## DIRECTIONS:
Go through the material below and state how many lines include "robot", giving the number only.

## MATERIAL FOR THIS TASK:
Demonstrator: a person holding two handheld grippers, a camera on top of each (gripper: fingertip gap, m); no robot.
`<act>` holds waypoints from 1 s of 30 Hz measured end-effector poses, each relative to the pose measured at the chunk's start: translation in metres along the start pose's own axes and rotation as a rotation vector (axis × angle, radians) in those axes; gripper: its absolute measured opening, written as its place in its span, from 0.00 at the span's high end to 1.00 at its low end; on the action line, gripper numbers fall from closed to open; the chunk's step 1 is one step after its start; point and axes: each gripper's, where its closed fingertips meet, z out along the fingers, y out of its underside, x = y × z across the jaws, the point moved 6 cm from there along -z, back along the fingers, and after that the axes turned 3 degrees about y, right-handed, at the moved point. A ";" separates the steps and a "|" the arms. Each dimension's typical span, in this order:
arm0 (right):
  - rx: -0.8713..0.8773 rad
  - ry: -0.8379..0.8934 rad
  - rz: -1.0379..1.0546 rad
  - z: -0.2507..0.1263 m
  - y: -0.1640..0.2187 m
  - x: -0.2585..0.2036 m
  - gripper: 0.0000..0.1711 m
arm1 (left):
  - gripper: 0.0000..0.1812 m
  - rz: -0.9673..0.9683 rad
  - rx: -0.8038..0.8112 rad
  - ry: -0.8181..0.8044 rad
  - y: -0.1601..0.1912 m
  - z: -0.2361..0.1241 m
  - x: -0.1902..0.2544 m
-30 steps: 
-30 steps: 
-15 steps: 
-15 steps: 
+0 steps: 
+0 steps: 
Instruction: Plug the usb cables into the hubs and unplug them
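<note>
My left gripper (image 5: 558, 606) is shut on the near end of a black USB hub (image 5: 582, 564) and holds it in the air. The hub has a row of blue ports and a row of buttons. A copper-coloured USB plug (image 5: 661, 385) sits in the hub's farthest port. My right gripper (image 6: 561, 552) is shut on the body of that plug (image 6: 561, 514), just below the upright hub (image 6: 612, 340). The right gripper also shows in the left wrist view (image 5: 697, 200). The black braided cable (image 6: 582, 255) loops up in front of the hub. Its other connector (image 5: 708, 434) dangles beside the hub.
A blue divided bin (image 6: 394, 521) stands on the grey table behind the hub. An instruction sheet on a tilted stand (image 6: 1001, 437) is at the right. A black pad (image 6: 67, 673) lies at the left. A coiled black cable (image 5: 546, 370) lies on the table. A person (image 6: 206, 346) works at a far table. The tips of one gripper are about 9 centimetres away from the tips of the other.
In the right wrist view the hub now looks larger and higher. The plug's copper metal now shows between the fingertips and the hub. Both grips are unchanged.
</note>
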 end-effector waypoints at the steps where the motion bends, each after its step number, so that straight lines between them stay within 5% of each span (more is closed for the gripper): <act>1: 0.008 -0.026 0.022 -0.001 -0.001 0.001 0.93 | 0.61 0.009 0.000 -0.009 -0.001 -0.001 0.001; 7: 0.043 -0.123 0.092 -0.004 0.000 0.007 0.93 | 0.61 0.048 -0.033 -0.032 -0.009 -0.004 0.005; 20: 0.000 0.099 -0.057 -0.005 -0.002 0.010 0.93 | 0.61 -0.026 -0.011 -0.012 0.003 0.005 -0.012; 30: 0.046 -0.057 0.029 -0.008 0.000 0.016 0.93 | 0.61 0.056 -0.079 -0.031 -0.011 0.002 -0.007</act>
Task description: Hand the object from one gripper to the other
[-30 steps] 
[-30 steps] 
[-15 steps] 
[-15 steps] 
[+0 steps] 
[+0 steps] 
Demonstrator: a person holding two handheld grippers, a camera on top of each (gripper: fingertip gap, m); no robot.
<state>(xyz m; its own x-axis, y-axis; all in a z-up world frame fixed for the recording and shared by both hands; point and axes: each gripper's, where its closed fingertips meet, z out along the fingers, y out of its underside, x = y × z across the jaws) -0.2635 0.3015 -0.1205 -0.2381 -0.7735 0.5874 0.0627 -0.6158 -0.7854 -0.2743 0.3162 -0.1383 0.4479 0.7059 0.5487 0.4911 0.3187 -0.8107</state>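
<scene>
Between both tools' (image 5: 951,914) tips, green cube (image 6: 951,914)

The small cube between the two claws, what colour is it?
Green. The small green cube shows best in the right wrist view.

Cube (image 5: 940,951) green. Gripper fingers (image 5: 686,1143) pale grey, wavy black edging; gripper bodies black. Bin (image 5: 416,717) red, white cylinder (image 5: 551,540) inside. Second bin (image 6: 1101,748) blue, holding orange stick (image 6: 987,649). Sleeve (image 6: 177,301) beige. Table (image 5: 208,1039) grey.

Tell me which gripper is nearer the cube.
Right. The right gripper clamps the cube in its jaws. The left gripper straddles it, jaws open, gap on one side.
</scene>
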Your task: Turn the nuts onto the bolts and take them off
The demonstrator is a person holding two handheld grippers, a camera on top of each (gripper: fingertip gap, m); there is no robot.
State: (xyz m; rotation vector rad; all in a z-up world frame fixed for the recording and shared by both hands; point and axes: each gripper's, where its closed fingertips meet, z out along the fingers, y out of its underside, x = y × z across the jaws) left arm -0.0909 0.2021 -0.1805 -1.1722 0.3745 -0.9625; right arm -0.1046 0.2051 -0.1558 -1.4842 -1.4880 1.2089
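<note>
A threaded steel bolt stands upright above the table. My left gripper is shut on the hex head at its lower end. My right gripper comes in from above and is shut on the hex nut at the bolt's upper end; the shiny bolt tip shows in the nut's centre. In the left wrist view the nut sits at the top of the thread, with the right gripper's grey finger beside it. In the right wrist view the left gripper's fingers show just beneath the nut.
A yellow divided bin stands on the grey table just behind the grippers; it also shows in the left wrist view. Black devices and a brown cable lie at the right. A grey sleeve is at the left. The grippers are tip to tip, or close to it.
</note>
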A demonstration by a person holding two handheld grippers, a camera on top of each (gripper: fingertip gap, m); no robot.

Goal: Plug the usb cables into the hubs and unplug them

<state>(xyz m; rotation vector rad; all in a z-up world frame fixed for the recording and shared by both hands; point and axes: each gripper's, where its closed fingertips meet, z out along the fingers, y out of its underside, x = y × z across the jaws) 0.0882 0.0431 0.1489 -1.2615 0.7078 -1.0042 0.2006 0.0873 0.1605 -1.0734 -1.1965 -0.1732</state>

## OUTPUT BELOW:
4